Traditionally, integrators did projects, like contractors, but never did the other pieces. We’re an integrator with a security operations centre, as well as a large service arm. So we’re doing all three pieces of that.” Many of Intertech’s clients are in industries — oil and gas, pharmaceutical, health care and government — that must adhere to a host of government regulations, Petnuch says. Where limiting access to areas that contain, for example,controlled substances is legally required, an access control and video system is
essential.“The system is not only part of security, it also provides the means for them to generate reports for the regulatory agencies they have to comply with. If one of those cameras goes down or the access control device is down,it needs to be fixed pronto. They can’t operate without that,” he says.“When the local pizza shop’s burglar alarm system isn’t working, you could take two or three days to get out there and fix it. With these guys, you can’t.

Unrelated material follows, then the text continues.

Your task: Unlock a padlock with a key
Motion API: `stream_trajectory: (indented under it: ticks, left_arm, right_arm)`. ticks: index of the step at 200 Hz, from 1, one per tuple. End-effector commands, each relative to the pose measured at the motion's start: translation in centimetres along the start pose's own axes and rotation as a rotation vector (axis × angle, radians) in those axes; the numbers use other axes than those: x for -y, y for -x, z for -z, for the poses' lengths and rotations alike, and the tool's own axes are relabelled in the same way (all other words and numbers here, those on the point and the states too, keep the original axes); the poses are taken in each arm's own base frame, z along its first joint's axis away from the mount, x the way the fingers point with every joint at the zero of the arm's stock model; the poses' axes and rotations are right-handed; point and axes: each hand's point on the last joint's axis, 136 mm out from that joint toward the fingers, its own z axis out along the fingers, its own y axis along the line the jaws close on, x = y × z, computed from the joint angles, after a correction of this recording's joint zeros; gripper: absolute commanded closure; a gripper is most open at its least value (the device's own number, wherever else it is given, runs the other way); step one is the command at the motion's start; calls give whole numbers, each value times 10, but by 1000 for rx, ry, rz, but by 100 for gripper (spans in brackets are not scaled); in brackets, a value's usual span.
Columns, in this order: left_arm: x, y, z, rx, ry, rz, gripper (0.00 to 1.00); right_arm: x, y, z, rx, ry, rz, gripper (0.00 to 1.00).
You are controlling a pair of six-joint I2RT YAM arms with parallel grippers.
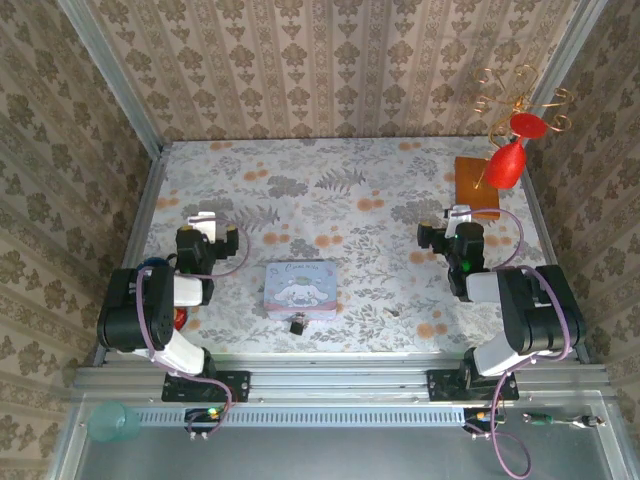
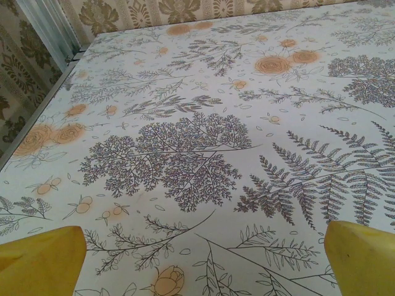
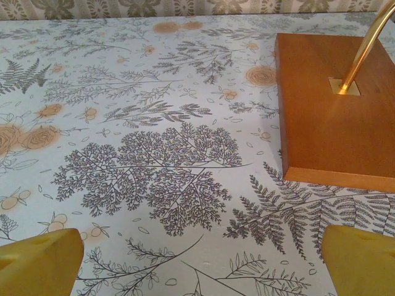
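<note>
Top external view showed the floral bench (image 1: 350, 190) with a pastel tin (image 1: 299, 288) lying near its front edge, between the two arms. The left end effector (image 1: 203, 222) hung to the tin's left and a little farther back, and the right end effector (image 1: 458, 215) hung well to the tin's right. In the wrist views each pair of yellow fingertips (image 2: 40, 262) stood wide apart over bare bench, gripping nothing. A wooden base (image 3: 336, 111) with a gold wire stand sat far right of the tin and behind it. The padlock (image 1: 297, 325), tiny and dark, lay just in front of the tin's near side. The key (image 1: 393, 313), a thin dark sliver, lay to the tin's right, apart from the padlock.
</note>
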Motion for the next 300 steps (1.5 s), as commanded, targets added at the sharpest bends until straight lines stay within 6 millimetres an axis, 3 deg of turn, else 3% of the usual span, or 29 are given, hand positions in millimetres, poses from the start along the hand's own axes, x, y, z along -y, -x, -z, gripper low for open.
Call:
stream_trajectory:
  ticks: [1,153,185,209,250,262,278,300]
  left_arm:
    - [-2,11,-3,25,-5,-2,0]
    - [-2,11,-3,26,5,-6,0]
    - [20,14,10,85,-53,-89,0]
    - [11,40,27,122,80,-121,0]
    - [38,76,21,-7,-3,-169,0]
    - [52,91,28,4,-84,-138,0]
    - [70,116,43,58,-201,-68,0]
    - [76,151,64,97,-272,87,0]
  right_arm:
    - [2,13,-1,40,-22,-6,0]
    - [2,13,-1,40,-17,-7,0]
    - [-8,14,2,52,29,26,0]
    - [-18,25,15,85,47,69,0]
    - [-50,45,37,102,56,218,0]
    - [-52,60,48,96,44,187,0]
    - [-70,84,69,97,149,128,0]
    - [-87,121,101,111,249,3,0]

They will pay for a service contract to have that repaired and maintained because it becomes an essential operational system to their business.”
Security systems are also being used for operational efficiencies, Petnuch adds. Access control records go to the human resources payroll department. For one client, the system reduced overtime by 40 per cent. Small businesses and retail chains present one opportunity for RMR, Di Leo says — one that integrators and dealers have not yet taken full advantage of. If they’re installing a video system at a shop with five locations that need
only three or four cameras, they’re likely to sell a DVR and four cameras.“You’re selling that equipment, and that’s great. But once it’s all installed, it’s done. But if you go in with a Cloud-based solution and a recurring revenue model, you can add maintenance to that for an extra small cost. And now you’ve turned your one-year deal into a five- or 10-year deal.” Another benefit of SaaS, Penson says, is that security providers can tap their existing clientele; they can introduce this new technology to the clients they already have. The security company also has the advantage that it’s sold on a per-door basis. One client with many doors will provide a good monthly return. Instead of charging one set fee for an entire building, you can make a percentage on each one of the controlled entrances. Penson says many more dealers of traditional control systems are coming to My Managed Security asking about SaaS because they see other dealers offering it and clients are beginning to ask for competitive quotes.
“It’s a hot topic. It’s changing the way we do business,” he says. “And the only challenge I see is changing the mindset of the dealers to start selling these new
services and providing this new technology to their clients.”